A three-dimensional direct numerical simulation has been performed to study the turbulent flow around the asymmetric NACA4412 wing section at a moderate chord Reynolds number of Rec=400,000, with an angle of attack of AoA=5∘. The mesh was optimized to properly resolve all relevant scales in the flow, and comprises around 3.2 billion grid points. The incompressible spectral-element Navier-Stokes solver Nek5000 was used to carry out the simulation. An unsteady volume force is used to trip the flow to turbulence on both sides of the wing at 10% of the chord. Full turbulence statistics are computed in addition to collection of time history data in selected regions.
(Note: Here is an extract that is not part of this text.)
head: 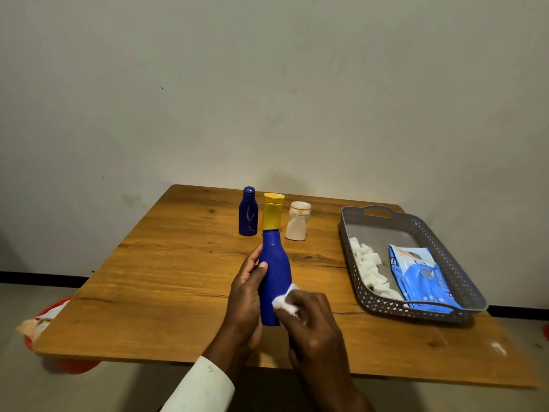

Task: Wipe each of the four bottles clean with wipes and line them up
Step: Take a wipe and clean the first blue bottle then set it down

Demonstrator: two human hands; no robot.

The Reynolds numbers on the suction side reach Reτ ≃ 373 and Reθ=2,800 with the pressure-gradient parameter ranging from β ≈ 0.0 to β ≈ 85. Similarly, on the pressure side, the Reynolds numbers reach Reτ ≈ 346 and Reθ=818 while β changes from β ≈ 0.0 to β≈−0.25. The effect of adverse pressure gradients on the mean flow is consistent with previous observations, namely a steeper incipient log law, a more prominent wake region and a lower friction. The turbulence kinetic energy profiles show a progressively larger inner peak for increasing pressure gradient, as well as the emergence and development of an outer peak with stronger APGs. The present simulation shows the potential of high-order (spectral) methods in simulating complex external flows at moderately high Reynolds numbers.